The glycerol facilitator of Escherichia coli, GlpF, is a putative nonselective transport channel in the inner membrane of this Gram-negative bacterium. It is a member of the major intrinsic protein (MIP) family of transmembrane channel proteins. Its characterization has been hampered by the lack of a heterologous test system in which its activity can be examined in the absence of other bacterial proteins. Transport of glycerol mediated by this protein was characterized following injection of glpF mRNA into Xenopus laevis oocytes.
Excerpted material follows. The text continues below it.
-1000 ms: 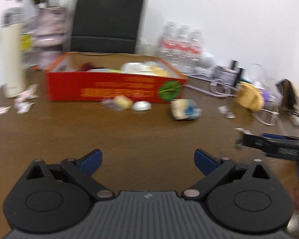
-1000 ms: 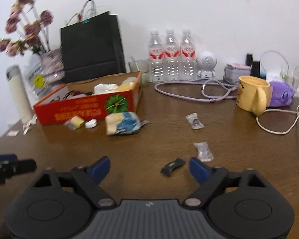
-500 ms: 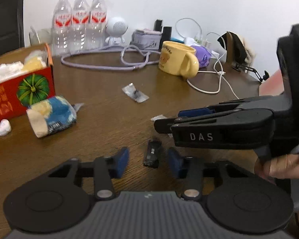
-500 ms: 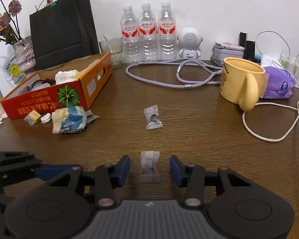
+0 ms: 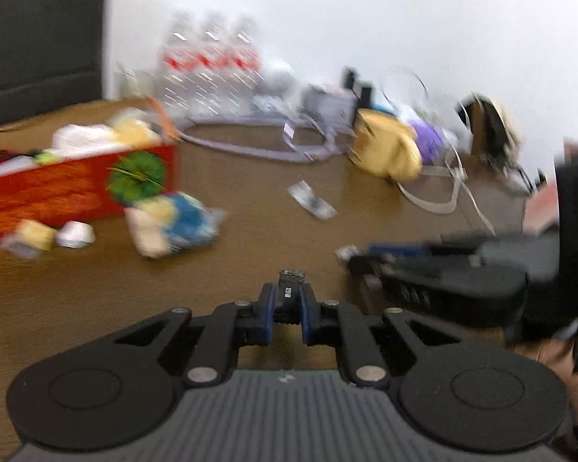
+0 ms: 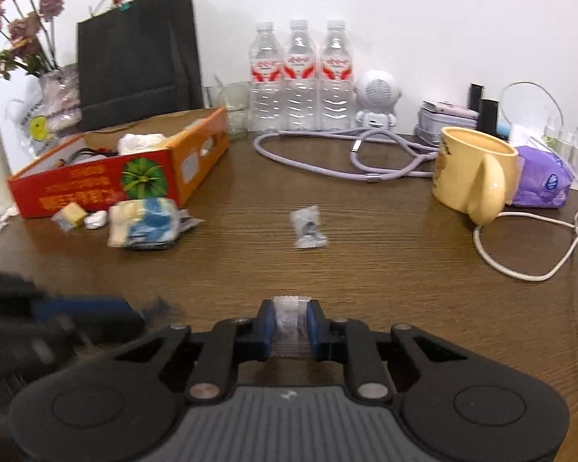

The properties of GlpF were compared with those of the homologous plant water channel protein, gamma tonoplast intrinsic protein (gamma TIP), as well as the nonhomologous Xenopus K+ channel, Xsha. GlpF selectively transported glycerol but not water or ions, while gamma TIP and Xsha were specific for water and K+, respectively. Voltage clamp experiments showed that GlpF was not voltage-activated for ion transport. Glycerol transport via GlpF proved to be nonsaturable up to 200 mM and exhibited a low temperature of activation (Ea = 4.5 kcal/mol), consistent with the conclusion of Heller et al. (Heller, K. B., Lin, E. C. C., and Wilson, T. H. (1980) J. Bacteriol. 144, 274-278) that GlpF mediates glycerol diffusion via a pore type mechanism. GlpF-mediated transport of glycerol was blocked by mercuric ions (Hg2+) but not N-ethylmaleimide. The inhibitory effect of Hg2+ was partially prevented by inclusion of a high concentration of glycerol and reversed by mercaptoethanol. The results serve to characterize the transport properties of the E. coli glycerol facilitator.